Both King and Richards were looking at her, one accusing, the other questioning. She answered the only way she could. “No. Absolutely not. I guarantee it.”
“Very well, then. Continue with your development of it.”
Richards stood up again. Evidently, the meeting was over. He left the room quickly, already late for his dozen meetings that day. King gathered up his laptop and reports, refusing to meet Chambers’s eyes.
“Really, Mark. Neurotic? Do you realize how that sounds? It’s not alive.”
“Gayle, have you tried…” He looked out the window at the parking lot. “Have you tried maybe looking at all this from its perspective?”
“I didn’t realize it had a perspective. What might the SDDPP’s perspective be?”
Chambers watched him struggle with her question for a moment, his eyes going from one distant car to the other, as if searching for the answer on bumper stickers. Finally, they returned to her.

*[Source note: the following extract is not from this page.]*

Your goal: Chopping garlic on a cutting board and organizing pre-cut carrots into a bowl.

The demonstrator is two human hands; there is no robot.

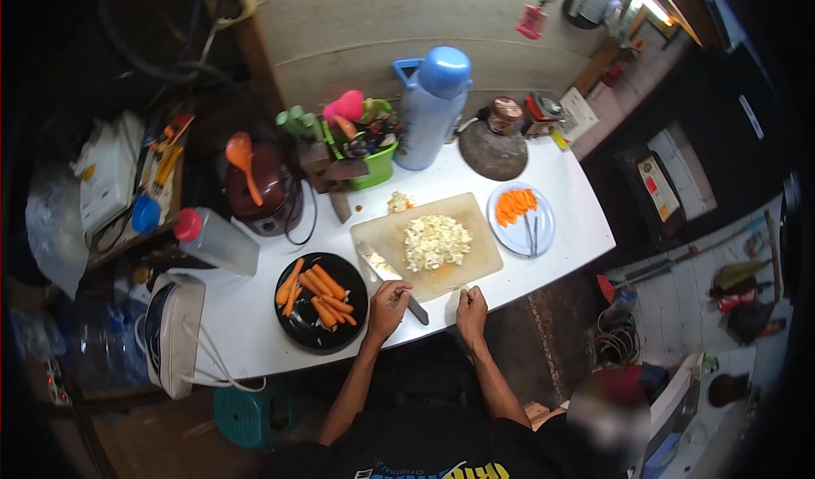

“It’s a raw intelligence, newly aware,” he said. “But as you stated, it’s stuck in its own little universe, this massive cleverness with nothing to focus on except its own being. All it does, all it can do, is hover in the memory case and wait for motivation and stimulus from us. So there it is, with this amazing intellect we gave it, and all it can do is analyze its own thoughts, its own communication with us, almost like it’s on a feedback loop. It analyzes, reanalyzes, and then analyzes again its own thoughts and what you feed it. So every nuance or slight gets magnified. It’s marinating in its own intelligence. One might argue… fermenting.”
“So you’re saying all great intelligence is intrinsically neurotic?”
“How many eccentric or downright weird geniuses have you heard of?”
“You don’t have to have a high IQ to be neurotic,” she reasoned. “And so what if Einstein, Picasso or Glenn Gould had a few odd characteristics. They still contributed a hell of a lot and nobody got hurt. In fact, those quirks may have been responsible for a lot of their brilliance. I think you’re reaching with this, Mark.”
King looked unconvinced. He stopped at the door of the meeting room and gave her a sad smile. “Maybe. Granted, this is new territory, but consider Einstein, Picasso or Glenn Gould. They all had something to focus their intelligence on. Something that took up a good chunk of their genius. Something to burn mental calories on. Our little SDDPP has nothing but its own awareness. Often we’re our own worst enemy. You minored in psychology; you know this.” With that, Professor Mark King left the room.
Unfortunately, Chambers had to admit there was a certain logic to King’s argument. But that was one of the reasons she planned to introduce information to the AI. If King was right, about it needing stimulus but not about it being neurotic, giving it material to think about, research and digest might be exactly what the doctor ordered. She smiled at her own little joke. She herself had been a moody, self-indulgent teenager, angry at being the nerdy outcast in an athletic family. It was her studies and the friends she met in university that had allowed her to blossom into the successful woman she was today. If both she and King thought their creation needed information to grow and stay healthy, then so be it. But like any good teacher, she would be selective about what she would teach her little “friend.”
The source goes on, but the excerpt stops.